### Working with APIs##
#### CAS Applied Data Science 2024 ####

#Exercises#



---


<font color='violet'>
Hints are written in white, so you do not see them immediately. If you highlight them (or double-click on them), they will appear!
<font color='white'> I am a hint! :-)


---


## 1. Basic exercises

Note: In these exercises, you will have to work with dictionaries, list comprehensions and loops quite often. If you don't remember/understand them very well, you should first go through the respective concepts once more!

### Exercise 1.1

Import the ``requests`` and the ``BeautifulSoup`` library.

In [1]:
import requests
from bs4 import BeautifulSoup

Use the Wikipedia API to retrieve the Wikipedia page on tigers (Tiger).

In [5]:
ENDPOINT = "https://en.wikipedia.org/w/api.php"

PARAMS = {
    "action": "parse",
    "page": "Tiger",
    "format": "json",
}

r = requests.get(url=ENDPOINT, params=PARAMS)

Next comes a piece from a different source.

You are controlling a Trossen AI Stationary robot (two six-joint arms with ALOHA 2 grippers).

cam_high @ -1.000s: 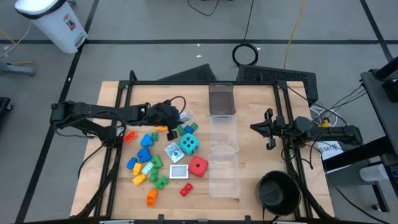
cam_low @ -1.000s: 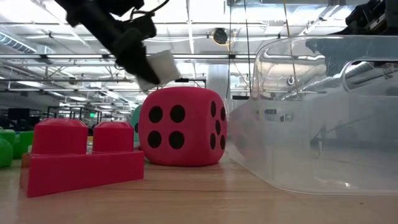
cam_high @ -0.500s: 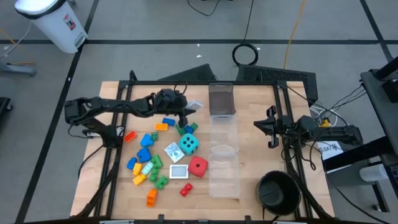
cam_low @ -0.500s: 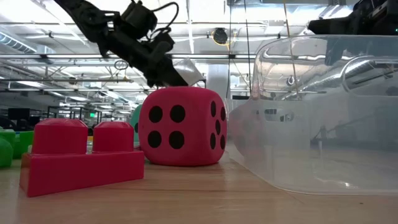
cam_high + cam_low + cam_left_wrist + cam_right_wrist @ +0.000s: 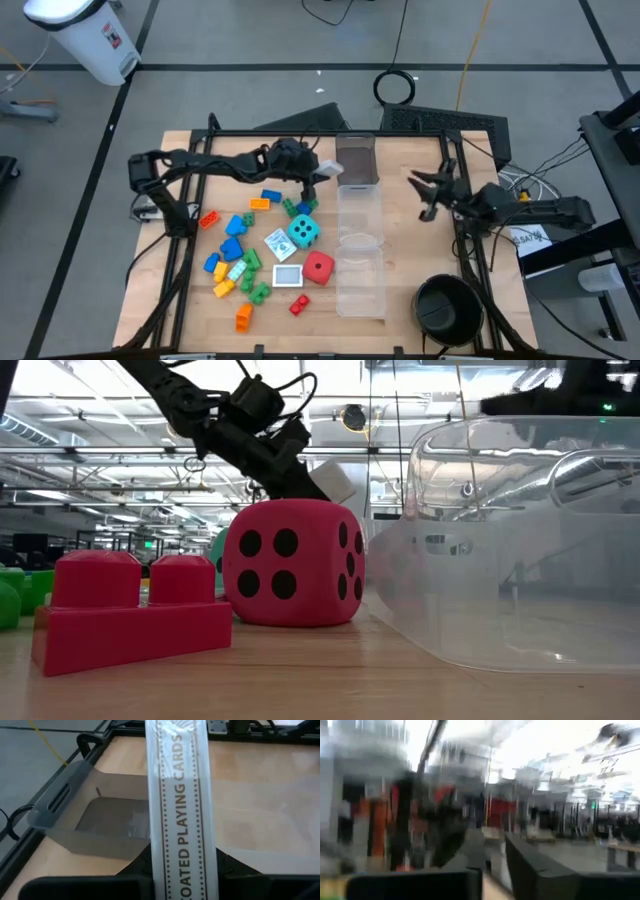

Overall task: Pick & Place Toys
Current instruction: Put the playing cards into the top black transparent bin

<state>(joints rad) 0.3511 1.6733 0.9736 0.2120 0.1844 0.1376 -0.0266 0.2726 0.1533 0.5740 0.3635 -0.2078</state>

Parse the JSON response object (so that it is converted to a Python dictionary).

In [6]:
data = r.json()["parse"]

What is the URL you retrieved the data from? Type it into your browser and inspect the structure of the data.

In [None]:
https://en.wikipedia.org/w/api.php?page=Tiger&format=json&action=parse

Now inspect the keys of your dictionary (and those of the dictionary within the "parse" key)

In [7]:
data.keys()



Now try to retrieve the following:

1. The title of the page
2. All external links
3. All section headings (*extra task: all main section headings, i.e. headings on level 2)
4. The number of images in the article
5. All URLs to Wikipedia articles on tigers in other languages

In [8]:
# 1. The title of the page
data["title"]

'Tiger'

In [15]:
# 2. All external links
[ link["url"] for link in data["iwlinks"]]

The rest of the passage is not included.